#### What you will do:
Your task is to write out all of the records once more, exactly.

#### Dataset:
[Start of Attachment]

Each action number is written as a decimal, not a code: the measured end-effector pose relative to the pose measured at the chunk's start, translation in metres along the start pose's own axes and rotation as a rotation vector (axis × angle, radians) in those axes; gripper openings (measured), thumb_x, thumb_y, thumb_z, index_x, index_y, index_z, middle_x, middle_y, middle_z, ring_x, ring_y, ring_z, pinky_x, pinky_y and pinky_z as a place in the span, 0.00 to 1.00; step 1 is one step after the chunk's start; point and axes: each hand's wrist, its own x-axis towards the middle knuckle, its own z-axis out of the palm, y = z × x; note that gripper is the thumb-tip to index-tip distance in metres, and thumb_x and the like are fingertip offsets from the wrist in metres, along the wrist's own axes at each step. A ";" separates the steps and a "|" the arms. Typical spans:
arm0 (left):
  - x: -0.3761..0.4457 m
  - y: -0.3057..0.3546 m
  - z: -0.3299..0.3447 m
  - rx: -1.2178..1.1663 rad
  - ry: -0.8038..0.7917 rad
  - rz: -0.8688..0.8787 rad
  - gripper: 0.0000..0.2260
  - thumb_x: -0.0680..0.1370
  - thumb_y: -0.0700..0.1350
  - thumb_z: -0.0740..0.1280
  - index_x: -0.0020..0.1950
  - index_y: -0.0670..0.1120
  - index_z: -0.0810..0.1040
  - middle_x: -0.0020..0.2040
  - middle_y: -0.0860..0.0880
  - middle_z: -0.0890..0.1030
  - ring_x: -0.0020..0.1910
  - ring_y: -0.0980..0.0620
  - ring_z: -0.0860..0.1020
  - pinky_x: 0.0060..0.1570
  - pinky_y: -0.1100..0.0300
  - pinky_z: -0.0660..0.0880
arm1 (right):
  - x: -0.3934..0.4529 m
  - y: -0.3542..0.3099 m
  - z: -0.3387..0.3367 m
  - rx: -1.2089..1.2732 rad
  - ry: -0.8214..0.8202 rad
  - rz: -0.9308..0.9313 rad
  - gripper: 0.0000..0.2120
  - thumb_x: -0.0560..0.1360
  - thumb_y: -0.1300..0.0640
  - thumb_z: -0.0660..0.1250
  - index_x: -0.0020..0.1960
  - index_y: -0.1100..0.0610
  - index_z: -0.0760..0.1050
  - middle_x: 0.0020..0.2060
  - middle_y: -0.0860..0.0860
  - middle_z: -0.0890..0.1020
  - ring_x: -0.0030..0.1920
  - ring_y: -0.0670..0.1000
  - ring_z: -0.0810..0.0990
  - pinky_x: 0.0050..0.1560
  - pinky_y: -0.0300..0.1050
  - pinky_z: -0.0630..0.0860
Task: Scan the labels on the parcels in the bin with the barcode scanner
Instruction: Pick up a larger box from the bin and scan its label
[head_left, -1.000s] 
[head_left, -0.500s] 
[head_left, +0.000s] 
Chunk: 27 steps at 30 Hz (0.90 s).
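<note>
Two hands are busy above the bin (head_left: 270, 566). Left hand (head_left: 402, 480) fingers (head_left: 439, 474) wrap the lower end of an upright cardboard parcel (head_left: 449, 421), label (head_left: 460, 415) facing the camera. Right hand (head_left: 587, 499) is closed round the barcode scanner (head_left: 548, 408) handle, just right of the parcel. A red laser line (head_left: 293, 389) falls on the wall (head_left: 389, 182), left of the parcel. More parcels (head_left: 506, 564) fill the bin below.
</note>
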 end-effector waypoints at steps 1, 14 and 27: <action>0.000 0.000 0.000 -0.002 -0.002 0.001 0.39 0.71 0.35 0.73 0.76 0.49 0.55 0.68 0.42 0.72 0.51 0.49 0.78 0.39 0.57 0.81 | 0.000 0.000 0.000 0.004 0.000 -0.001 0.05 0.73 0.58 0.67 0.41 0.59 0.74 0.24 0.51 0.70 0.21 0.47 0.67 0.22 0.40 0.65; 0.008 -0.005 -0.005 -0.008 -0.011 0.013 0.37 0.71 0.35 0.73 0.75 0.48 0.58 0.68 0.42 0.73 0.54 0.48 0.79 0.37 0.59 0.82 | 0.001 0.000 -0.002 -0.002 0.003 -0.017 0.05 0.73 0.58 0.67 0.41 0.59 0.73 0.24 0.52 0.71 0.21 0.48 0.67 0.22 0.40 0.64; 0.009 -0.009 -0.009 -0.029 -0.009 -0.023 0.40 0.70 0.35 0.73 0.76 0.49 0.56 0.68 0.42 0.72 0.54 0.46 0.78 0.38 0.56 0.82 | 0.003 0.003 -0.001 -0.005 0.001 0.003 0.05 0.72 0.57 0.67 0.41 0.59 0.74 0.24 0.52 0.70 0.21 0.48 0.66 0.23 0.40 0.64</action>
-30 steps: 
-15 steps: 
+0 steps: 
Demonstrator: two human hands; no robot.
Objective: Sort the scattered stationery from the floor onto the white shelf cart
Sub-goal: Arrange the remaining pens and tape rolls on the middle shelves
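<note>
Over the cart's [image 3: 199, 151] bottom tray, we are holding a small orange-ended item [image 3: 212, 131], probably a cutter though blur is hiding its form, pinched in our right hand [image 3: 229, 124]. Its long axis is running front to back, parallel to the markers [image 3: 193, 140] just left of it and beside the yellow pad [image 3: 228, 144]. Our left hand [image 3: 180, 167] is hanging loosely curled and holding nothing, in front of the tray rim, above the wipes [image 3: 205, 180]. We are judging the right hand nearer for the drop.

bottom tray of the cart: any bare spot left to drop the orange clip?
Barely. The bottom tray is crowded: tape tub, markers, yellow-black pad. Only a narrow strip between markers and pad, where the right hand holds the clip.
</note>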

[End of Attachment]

#### Task output:
Each action number is written as a decimal, not a code: the measured end-effector pose relative to the pose measured at the chunk's start, translation in metres along the start pose's own axes and rotation as a rotation vector (axis × angle, radians) in those axes; gripper openings (measured), thumb_x, thumb_y, thumb_z, index_x, index_y, index_z, middle_x, middle_y, middle_z, ring_x, ring_y, ring_z, pinky_x, pinky_y and pinky_z as a place in the span, 0.00 to 1.00; step 1 is one step after the chunk's start; point and axes: each hand's wrist, its own x-axis towards the middle knuckle, its own z-axis out of the palm, y = z × x; note that gripper is the thumb-tip to index-tip distance in metres, and thumb_x and the like are fingertip offsets from the wrist in metres, along the wrist's own axes at each step. A ";" separates the steps and a "|" the arms. Typical spans:
arm0 (left):
  - x: -0.3761..0.4457 m
  - y: -0.3057..0.3546 m
  - z: -0.3299..0.3447 m
  - rx: -1.2178..1.1663 rad
  - ry: -0.8038..0.7917 rad
  - rz: -0.8688..0.8787 rad
  - gripper: 0.0000..0.2260
  - thumb_x: -0.0680..0.1370
  - thumb_y: -0.0700..0.1350
  - thumb_z: -0.0740..0.1280
  - index_x: -0.0020..0.1950
  - index_y: -0.0670..0.1120
  - index_z: -0.0810..0.1040
  - middle_x: -0.0020..0.2040
  - middle_y: -0.0860..0.0880
  - middle_z: -0.0890..0.1030
  - ring_x: -0.0020..0.1910
  - ring_y: -0.0980..0.0620
  - ring_z: -0.0860..0.1020
  - pinky_x: 0.0060..0.1570
  - pinky_y: -0.1100..0.0300
  - pinky_z: -0.0660..0.0880
arm1 (right):
  - x: -0.3934..0.4529 m
  - y: -0.3542..0.3099 m
  - z: -0.3387..0.3367 m
  - rx: -1.2089..1.2732 rad
  - ry: -0.8214..0.8202 rad
  - rz: -0.9308..0.9313 rad
  - gripper: 0.0000..0.2120
  - thumb_x: -0.0560..0.1360
  - thumb_y: -0.1300..0.0640
  - thumb_z: -0.0660..0.1250
  - index_x: -0.0020..0.1960
  - index_y: -0.1100..0.0610
  - index_z: -0.0760..0.1050
  - middle_x: 0.0020..0.2060
  - middle_y: -0.0860..0.0860
  - middle_z: -0.0890..0.1020
  - ring_x: -0.0030..0.1920
  - ring_y: -0.0670..0.1000
  - ring_z: -0.0810..0.0990
  - pinky_x: 0.0050..0.1560
  - pinky_y: -0.0300..0.1050
  - pinky_z: -0.0630..0.0860
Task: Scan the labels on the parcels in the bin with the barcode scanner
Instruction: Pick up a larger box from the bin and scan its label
[head_left, -1.000s] 
[head_left, -0.500s] 
[head_left, +0.000s] 
Chunk: 27 steps at 30 Hz (0.90 s).
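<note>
Two hands are busy above the bin (head_left: 270, 566). Left hand (head_left: 402, 480) fingers (head_left: 439, 474) wrap the lower end of an upright cardboard parcel (head_left: 449, 421), label (head_left: 460, 415) facing the camera. Right hand (head_left: 587, 499) is closed round the barcode scanner (head_left: 548, 408) handle, just right of the parcel. A red laser line (head_left: 293, 389) falls on the wall (head_left: 389, 182), left of the parcel. More parcels (head_left: 506, 564) fill the bin below.
</note>
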 end-effector waypoints at steps 1, 14 and 27: <action>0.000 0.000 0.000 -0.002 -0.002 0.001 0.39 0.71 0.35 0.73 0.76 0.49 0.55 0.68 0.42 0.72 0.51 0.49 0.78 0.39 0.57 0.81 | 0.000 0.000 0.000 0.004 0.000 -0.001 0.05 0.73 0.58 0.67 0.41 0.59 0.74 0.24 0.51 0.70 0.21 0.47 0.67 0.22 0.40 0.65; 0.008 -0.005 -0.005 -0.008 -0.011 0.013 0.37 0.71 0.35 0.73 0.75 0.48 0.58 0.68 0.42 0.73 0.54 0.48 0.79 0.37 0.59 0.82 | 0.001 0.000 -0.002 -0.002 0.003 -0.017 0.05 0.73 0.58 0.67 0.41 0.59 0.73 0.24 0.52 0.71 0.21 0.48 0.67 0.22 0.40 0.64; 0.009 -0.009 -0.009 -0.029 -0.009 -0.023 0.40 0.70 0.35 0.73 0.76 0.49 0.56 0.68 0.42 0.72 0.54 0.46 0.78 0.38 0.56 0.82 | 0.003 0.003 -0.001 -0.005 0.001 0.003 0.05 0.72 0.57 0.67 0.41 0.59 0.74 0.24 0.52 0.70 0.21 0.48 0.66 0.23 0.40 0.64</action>
-30 steps: 
-15 steps: 
+0 steps: 
Demonstrator: two human hands; no robot.
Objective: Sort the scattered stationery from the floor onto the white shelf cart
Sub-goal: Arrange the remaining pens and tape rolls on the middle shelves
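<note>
Over the cart's [image 3: 199, 151] bottom tray, we are holding a small orange-ended item [image 3: 212, 131], probably a cutter though blur is hiding its form, pinched in our right hand [image 3: 229, 124]. Its long axis is running front to back, parallel to the markers [image 3: 193, 140] just left of it and beside the yellow pad [image 3: 228, 144]. Our left hand [image 3: 180, 167] is hanging loosely curled and holding nothing, in front of the tray rim, above the wipes [image 3: 205, 180]. We are judging the right hand nearer for the drop.

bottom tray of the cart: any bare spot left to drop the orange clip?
Barely. The bottom tray is crowded: tape tub, markers, yellow-black pad. Only a narrow strip between markers and pad, where the right hand holds the clip.
</note>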

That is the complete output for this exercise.